◆ WHAT TO WORK ON
Below are records that should be duplicated exactly, with no image retained.

◆ DATA SECTION

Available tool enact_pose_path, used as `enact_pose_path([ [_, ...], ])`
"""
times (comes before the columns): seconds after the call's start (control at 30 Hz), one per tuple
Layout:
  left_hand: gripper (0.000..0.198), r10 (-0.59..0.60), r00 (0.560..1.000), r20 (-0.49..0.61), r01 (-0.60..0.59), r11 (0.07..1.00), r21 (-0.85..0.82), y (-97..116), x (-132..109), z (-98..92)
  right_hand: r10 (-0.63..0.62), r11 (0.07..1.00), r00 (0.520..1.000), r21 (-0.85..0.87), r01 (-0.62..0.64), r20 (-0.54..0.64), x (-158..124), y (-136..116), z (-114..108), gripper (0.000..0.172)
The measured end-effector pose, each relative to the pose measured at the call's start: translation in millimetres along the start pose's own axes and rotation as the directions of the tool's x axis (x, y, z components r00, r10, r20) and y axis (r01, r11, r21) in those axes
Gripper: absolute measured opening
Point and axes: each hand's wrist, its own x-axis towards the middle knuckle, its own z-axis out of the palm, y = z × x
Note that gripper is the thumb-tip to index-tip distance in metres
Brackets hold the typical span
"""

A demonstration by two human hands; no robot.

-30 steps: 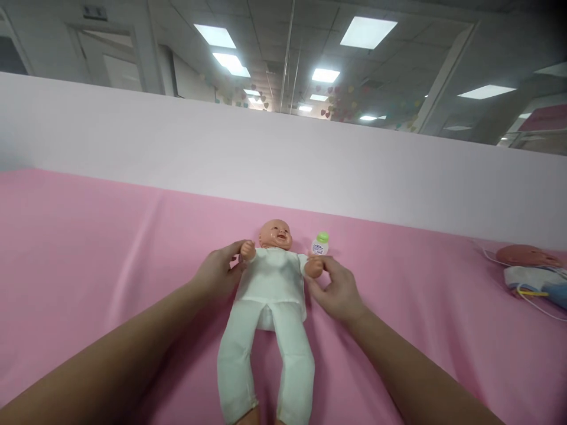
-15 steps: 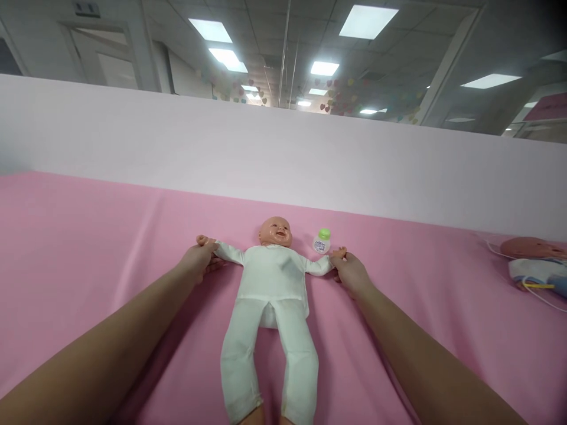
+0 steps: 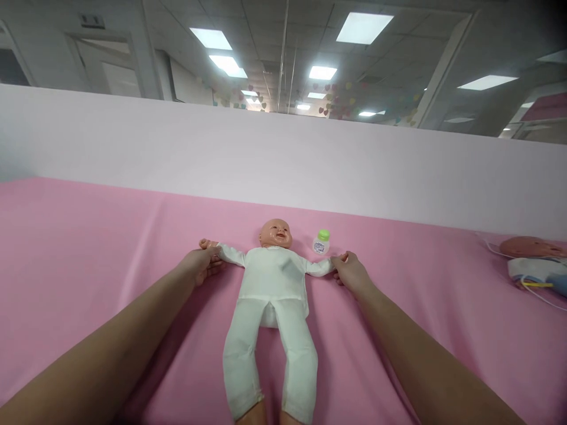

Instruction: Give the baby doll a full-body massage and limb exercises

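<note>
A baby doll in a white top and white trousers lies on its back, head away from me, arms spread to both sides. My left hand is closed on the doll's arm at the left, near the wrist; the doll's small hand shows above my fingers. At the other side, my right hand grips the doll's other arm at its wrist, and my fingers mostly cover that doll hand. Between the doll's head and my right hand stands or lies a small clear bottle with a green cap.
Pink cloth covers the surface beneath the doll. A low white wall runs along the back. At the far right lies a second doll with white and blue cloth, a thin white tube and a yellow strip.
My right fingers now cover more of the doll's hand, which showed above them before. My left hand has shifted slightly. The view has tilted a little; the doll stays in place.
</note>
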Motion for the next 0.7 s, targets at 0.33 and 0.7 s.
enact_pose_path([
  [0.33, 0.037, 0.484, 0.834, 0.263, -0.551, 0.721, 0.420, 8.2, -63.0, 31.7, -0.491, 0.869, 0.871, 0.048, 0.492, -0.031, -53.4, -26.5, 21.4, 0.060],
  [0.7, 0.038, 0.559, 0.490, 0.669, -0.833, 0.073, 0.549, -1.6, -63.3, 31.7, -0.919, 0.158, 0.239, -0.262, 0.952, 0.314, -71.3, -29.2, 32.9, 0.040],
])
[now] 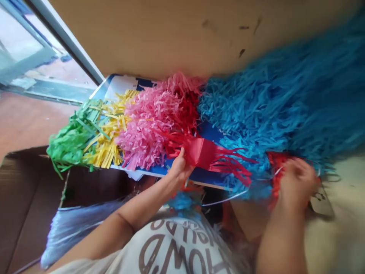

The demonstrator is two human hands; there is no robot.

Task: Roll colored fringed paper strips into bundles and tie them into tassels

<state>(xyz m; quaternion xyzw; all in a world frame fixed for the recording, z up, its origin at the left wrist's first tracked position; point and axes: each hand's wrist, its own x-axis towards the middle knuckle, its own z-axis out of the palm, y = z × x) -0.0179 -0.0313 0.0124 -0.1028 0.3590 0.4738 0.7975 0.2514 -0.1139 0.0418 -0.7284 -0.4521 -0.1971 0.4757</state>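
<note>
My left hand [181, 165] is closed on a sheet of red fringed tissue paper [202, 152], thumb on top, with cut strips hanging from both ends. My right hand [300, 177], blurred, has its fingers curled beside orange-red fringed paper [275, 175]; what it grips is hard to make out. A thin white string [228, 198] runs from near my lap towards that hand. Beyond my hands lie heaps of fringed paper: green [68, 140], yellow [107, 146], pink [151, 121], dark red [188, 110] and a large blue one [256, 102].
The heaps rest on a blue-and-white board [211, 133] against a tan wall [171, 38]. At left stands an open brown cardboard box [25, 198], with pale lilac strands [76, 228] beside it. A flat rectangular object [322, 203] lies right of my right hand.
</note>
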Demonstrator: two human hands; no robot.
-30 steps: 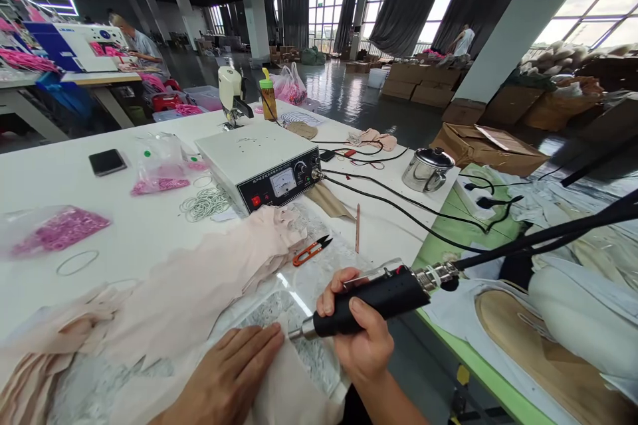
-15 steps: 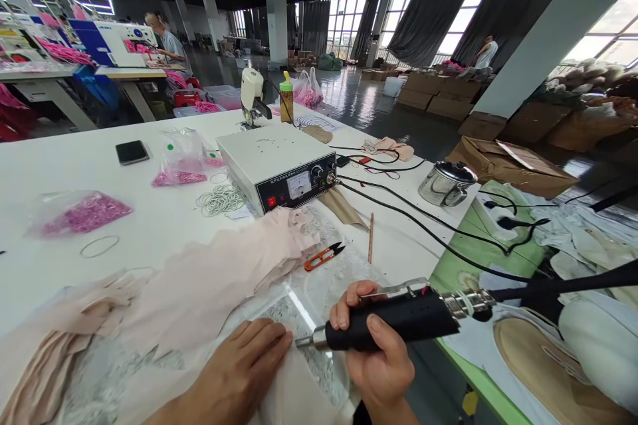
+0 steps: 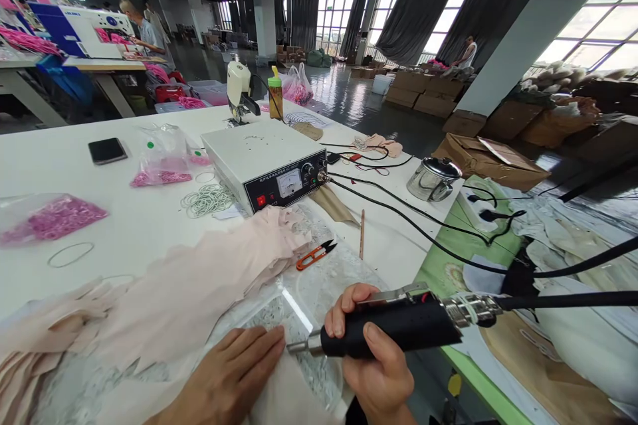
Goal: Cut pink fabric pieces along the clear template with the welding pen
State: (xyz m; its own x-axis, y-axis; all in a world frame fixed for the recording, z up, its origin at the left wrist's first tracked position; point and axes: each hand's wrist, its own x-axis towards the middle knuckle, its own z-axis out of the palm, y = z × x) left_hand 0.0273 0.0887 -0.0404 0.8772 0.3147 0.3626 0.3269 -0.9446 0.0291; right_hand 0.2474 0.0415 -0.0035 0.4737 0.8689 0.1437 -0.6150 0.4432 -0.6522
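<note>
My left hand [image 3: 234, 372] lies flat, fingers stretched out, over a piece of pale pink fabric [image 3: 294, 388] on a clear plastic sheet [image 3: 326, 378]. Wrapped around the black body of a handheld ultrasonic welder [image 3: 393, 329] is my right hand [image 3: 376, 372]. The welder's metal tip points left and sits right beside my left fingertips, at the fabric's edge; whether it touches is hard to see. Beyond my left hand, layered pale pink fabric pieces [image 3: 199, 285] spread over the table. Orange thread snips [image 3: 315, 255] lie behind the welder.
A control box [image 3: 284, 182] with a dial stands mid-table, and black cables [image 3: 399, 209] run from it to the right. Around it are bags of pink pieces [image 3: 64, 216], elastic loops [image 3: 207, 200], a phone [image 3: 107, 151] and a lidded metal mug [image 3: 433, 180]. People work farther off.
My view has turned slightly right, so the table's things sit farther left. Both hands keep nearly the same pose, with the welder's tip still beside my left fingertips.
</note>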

◆ YOUR RESPONSE
Available tool enact_pose_path, used as `enact_pose_path([ [_, ...], ])`
"""
times (comes before the columns): seconds after the call's start (control at 30 Hz), one per tuple
Layout:
  left_hand: gripper (0.000..0.198), r10 (-0.59..0.60), r00 (0.560..1.000), r20 (-0.49..0.61), r01 (-0.60..0.59), r11 (0.07..1.00), r21 (-0.85..0.82), y (-97..116), x (-132..109), z (-98..92)
  right_hand: r10 (-0.63..0.62), r11 (0.07..1.00), r00 (0.520..1.000), r21 (-0.85..0.87), r01 (-0.62..0.64), r20 (-0.54..0.64), x (-158..124), y (-136..116), z (-114..108), gripper (0.000..0.172)
The measured end-effector pose, each relative to the pose measured at the call's start: translation in millimetres along the start pose's own axes and rotation as the directions of the tool's x axis (x, y, z components r00, r10, r20) and y axis (r01, r11, r21) in those axes
Gripper: absolute measured opening
Point and axes: each hand's wrist, its own x-axis towards the middle knuckle, its own z-axis out of the palm, y = z × x
Note that gripper is the thumb-tip to index-tip distance in metres
Brackets hold the typical span
"""

A demonstration by two human hands; no robot.

-30 steps: 
-15 steps: 
+0 steps: 

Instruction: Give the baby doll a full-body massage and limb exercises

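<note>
A baby doll in a white top and white trousers lies on its back, head away from me, arms spread to both sides. My left hand is closed on the doll's arm at the left, near the wrist; the doll's small hand shows above my fingers. At the other side, my right hand grips the doll's other arm at its wrist, and my fingers mostly cover that doll hand. Between the doll's head and my right hand stands or lies a small clear bottle with a green cap.
Pink cloth covers the surface beneath the doll. A low white wall runs along the back. At the far right lies a second doll with white and blue cloth, a thin white tube and a yellow strip.
My right fingers now cover more of the doll's hand, which showed above them before. My left hand has shifted slightly. The view has tilted a little; the doll stays in place.
</note>
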Motion for the next 0.7 s, targets at 0.33 and 0.7 s.
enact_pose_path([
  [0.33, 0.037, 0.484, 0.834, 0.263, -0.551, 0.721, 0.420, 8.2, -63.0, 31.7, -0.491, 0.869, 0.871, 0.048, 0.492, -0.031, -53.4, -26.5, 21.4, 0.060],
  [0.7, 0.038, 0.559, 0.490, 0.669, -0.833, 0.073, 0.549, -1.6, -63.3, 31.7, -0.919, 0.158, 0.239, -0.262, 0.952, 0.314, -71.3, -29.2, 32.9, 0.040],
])
[now] 

The demonstrator is two human hands; there is no robot.

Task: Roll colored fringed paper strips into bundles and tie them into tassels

<state>(xyz m; quaternion xyzw; all in a world frame fixed for the recording, z up, its origin at the left wrist's first tracked position; point and axes: each hand's wrist, its own x-axis towards the middle knuckle, its own z-axis out of the palm, y = z × x) -0.0179 -0.0313 0.0124 -0.1028 0.3590 0.4738 0.7975 0.2514 -0.1139 0.0418 -0.7284 -0.4521 -0.1971 0.4757</state>
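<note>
My left hand [181, 165] is closed on a sheet of red fringed tissue paper [202, 152], thumb on top, with cut strips hanging from both ends. My right hand [300, 177], blurred, has its fingers curled beside orange-red fringed paper [275, 175]; what it grips is hard to make out. A thin white string [228, 198] runs from near my lap towards that hand. Beyond my hands lie heaps of fringed paper: green [68, 140], yellow [107, 146], pink [151, 121], dark red [188, 110] and a large blue one [256, 102].
The heaps rest on a blue-and-white board [211, 133] against a tan wall [171, 38]. At left stands an open brown cardboard box [25, 198], with pale lilac strands [76, 228] beside it. A flat rectangular object [322, 203] lies right of my right hand.
</note>
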Demonstrator: two human hands; no robot.
-30 steps: 
-15 steps: 
+0 steps: 
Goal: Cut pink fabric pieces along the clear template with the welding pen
State: (xyz m; its own x-axis, y-axis; all in a world frame fixed for the recording, z up, its origin at the left wrist's first tracked position; point and axes: each hand's wrist, its own x-axis towards the middle knuckle, its own z-axis out of the palm, y = z × x) left_hand 0.0273 0.0887 -0.0404 0.8772 0.3147 0.3626 0.3269 -0.9446 0.0291; right_hand 0.2474 0.0415 -0.0035 0.4737 0.8689 0.1437 -0.6150 0.4432 -0.6522
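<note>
My left hand [image 3: 234, 372] lies flat, fingers stretched out, over a piece of pale pink fabric [image 3: 294, 388] on a clear plastic sheet [image 3: 326, 378]. Wrapped around the black body of a handheld ultrasonic welder [image 3: 393, 329] is my right hand [image 3: 376, 372]. The welder's metal tip points left and sits right beside my left fingertips, at the fabric's edge; whether it touches is hard to see. Beyond my left hand, layered pale pink fabric pieces [image 3: 199, 285] spread over the table. Orange thread snips [image 3: 315, 255] lie behind the welder.
A control box [image 3: 284, 182] with a dial stands mid-table, and black cables [image 3: 399, 209] run from it to the right. Around it are bags of pink pieces [image 3: 64, 216], elastic loops [image 3: 207, 200], a phone [image 3: 107, 151] and a lidded metal mug [image 3: 433, 180]. People work farther off.
My view has turned slightly right, so the table's things sit farther left. Both hands keep nearly the same pose, with the welder's tip still beside my left fingertips.
</note>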

No further output is given for this exercise.